Records for the task ▸
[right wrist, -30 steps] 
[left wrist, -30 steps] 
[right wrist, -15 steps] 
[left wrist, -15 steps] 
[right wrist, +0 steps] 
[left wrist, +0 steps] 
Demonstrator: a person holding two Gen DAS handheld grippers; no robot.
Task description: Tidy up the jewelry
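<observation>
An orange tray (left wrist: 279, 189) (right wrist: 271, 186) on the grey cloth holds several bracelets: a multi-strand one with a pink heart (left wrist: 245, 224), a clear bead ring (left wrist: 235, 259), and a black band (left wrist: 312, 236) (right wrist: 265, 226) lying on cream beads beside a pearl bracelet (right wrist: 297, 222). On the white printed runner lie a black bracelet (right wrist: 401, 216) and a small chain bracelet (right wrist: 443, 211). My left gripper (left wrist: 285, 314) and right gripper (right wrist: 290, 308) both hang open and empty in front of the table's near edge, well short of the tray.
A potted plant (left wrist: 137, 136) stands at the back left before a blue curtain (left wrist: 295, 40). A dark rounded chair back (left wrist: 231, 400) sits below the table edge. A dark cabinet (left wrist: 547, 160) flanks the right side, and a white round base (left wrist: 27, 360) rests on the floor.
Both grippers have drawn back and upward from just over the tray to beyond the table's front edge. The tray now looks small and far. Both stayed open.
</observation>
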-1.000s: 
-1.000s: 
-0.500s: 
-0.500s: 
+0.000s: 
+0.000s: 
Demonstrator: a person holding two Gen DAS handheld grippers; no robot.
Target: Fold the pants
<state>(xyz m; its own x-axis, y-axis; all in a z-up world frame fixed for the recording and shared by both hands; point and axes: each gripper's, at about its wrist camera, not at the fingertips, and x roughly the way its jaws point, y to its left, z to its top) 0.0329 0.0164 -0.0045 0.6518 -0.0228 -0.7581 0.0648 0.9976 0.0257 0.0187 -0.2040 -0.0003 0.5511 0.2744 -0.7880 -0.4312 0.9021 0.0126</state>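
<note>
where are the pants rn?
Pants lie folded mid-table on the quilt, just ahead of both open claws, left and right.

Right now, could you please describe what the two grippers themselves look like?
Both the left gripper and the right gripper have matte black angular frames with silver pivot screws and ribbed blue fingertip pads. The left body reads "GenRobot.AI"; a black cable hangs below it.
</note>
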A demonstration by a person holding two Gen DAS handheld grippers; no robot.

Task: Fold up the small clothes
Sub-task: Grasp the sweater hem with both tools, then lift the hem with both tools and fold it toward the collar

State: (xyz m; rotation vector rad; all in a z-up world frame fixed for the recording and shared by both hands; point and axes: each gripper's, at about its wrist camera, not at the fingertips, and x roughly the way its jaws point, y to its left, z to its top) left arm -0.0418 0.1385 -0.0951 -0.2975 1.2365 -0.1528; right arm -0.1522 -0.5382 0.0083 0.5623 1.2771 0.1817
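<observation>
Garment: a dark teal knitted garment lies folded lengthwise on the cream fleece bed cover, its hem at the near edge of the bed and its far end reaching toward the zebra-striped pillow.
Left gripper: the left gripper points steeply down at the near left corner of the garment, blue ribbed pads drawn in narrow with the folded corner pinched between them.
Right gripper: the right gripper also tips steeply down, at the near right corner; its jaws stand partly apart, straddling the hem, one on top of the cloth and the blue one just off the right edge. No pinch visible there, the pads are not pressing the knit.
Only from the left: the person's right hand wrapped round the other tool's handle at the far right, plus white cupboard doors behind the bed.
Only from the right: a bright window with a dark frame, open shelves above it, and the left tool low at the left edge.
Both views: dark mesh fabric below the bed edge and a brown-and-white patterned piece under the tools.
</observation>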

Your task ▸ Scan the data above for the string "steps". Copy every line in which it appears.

Response ▸
[right wrist, -30 steps] 
[left wrist, -30 steps] 
[right wrist, -15 steps] 
[left wrist, -15 steps] 
[right wrist, +0 steps] 
[left wrist, +0 steps] 

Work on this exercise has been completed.